→ **Task item**
After the line containing "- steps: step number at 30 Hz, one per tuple", write nothing more; before it, reproduce every line of the material below exactly, starting with the first.

#### The data ####

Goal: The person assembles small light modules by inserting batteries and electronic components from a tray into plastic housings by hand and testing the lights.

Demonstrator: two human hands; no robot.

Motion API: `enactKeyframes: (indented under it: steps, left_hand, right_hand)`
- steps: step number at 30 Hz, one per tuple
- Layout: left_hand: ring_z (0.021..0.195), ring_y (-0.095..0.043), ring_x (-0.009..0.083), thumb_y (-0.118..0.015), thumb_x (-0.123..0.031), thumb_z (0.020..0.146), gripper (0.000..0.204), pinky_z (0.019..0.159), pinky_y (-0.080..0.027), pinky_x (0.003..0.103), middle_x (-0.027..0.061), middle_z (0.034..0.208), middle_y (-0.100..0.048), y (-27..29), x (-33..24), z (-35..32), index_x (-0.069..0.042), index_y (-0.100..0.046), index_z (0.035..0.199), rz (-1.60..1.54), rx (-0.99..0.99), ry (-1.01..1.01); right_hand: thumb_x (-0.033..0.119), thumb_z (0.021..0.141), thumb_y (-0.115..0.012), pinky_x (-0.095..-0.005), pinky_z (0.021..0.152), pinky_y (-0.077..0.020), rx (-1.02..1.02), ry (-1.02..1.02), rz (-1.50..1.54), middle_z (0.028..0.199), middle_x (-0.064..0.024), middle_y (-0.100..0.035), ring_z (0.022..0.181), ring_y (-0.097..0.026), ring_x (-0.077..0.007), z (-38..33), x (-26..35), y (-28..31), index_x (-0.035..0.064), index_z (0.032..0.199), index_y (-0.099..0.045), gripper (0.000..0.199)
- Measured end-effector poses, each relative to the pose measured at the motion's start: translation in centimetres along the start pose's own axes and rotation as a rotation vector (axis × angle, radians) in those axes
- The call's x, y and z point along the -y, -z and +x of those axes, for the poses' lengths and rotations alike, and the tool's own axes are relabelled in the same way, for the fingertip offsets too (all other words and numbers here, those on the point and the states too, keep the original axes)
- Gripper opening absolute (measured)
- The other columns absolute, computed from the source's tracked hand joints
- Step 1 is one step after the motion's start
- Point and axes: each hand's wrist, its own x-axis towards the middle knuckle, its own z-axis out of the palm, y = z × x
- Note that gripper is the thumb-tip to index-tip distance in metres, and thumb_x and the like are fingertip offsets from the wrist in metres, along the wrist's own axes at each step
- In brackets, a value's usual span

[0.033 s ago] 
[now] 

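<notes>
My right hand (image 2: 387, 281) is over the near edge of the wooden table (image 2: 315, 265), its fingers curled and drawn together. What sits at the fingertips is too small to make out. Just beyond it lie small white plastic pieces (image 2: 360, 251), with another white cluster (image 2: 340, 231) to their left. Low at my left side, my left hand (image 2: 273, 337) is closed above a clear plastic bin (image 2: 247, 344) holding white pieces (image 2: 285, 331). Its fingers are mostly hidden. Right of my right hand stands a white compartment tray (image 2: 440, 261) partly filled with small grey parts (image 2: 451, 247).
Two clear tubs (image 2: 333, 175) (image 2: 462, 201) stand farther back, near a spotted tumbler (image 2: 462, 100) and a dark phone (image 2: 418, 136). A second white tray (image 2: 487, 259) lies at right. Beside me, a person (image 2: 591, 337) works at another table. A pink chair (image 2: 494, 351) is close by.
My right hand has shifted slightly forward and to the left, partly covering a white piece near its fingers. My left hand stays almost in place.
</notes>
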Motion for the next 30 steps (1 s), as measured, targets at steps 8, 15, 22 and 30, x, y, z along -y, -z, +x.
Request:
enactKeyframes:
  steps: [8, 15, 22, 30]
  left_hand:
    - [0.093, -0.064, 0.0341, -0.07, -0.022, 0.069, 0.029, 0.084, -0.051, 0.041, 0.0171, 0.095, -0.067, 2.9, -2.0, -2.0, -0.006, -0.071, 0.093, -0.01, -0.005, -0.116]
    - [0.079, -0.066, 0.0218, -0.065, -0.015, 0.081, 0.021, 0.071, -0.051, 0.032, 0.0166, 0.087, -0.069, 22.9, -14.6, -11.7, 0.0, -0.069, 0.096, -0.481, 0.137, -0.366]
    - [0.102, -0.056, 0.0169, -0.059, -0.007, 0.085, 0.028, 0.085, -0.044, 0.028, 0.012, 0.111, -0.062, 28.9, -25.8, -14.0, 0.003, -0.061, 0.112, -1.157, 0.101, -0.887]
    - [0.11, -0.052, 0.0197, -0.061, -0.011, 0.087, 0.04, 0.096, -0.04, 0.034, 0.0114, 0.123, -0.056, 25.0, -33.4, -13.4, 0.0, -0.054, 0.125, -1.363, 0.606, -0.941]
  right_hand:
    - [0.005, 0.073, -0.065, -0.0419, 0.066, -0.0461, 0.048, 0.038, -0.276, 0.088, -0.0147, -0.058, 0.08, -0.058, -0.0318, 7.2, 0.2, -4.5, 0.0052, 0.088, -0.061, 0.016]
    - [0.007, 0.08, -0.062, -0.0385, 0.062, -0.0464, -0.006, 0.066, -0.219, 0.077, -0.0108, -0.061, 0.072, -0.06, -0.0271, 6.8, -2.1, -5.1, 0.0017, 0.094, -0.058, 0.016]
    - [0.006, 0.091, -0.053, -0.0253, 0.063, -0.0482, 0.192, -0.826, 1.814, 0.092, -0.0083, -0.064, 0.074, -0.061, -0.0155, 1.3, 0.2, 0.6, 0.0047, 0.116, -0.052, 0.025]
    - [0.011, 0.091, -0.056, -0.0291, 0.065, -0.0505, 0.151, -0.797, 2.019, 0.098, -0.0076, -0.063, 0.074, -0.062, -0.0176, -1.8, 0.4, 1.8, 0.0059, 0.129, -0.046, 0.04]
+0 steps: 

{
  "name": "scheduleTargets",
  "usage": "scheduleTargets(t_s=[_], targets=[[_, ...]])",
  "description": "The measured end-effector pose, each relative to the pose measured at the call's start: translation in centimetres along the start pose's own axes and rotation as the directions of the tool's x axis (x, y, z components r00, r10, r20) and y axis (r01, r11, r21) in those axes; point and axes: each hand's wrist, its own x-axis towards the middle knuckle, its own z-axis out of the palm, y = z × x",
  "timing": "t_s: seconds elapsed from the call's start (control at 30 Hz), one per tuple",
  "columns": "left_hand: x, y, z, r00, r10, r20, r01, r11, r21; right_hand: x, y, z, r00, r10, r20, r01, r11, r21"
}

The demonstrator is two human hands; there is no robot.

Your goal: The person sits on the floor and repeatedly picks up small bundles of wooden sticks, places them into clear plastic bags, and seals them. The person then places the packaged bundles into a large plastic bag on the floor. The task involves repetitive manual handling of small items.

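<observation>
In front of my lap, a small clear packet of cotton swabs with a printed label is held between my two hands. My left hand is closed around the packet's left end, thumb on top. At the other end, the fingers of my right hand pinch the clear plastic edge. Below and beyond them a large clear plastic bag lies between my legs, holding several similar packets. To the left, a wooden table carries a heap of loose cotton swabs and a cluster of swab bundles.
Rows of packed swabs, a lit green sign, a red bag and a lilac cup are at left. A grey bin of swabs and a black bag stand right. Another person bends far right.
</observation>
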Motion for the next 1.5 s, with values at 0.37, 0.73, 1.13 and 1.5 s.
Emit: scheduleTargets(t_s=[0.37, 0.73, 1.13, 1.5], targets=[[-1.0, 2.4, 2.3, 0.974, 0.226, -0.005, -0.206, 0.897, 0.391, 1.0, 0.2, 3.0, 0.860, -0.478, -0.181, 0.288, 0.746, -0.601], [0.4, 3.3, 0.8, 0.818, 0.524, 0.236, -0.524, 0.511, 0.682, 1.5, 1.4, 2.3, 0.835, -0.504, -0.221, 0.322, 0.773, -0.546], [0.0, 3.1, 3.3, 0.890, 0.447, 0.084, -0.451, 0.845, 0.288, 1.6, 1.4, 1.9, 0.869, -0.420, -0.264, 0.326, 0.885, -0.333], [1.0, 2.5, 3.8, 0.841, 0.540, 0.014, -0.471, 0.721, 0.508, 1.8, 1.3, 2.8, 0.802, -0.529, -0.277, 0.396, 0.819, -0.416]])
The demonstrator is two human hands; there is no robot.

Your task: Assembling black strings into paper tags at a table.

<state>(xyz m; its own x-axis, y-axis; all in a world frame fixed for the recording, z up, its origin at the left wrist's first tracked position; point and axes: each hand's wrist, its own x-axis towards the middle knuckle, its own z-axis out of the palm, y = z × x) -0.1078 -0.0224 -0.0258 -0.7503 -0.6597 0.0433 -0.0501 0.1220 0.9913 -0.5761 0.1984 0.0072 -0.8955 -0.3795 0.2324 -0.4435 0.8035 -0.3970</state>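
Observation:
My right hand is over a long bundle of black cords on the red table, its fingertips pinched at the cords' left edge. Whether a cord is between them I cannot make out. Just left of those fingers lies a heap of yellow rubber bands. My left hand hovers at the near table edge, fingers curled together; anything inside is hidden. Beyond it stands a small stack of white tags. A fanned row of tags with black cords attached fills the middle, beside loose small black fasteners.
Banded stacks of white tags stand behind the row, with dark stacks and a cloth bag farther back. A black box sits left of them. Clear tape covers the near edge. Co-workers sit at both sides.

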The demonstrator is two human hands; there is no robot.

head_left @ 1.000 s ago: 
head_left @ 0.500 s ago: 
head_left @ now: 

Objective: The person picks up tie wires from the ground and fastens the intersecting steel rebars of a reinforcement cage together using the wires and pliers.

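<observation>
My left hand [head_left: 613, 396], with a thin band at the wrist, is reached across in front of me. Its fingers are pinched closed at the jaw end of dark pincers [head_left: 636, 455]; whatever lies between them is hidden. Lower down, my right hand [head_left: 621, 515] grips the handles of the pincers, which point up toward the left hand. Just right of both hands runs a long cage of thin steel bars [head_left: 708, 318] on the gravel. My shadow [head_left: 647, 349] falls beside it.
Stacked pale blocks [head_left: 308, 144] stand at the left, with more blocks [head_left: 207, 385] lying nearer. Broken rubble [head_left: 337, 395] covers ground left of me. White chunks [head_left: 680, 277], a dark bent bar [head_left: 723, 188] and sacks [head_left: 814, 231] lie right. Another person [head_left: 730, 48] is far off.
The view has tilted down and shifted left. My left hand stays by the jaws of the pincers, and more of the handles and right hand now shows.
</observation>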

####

→ **Response box**
Goal: The person assembles small light modules by inserting batteries and electronic components from a tray into plastic housings by hand and testing the lights.

Demonstrator: two human hands; no robot.

Motion API: `enactKeyframes: (indented under it: steps, left_hand, right_hand)`
- steps: step number at 30 Hz, one per tuple

A complete answer has now been given.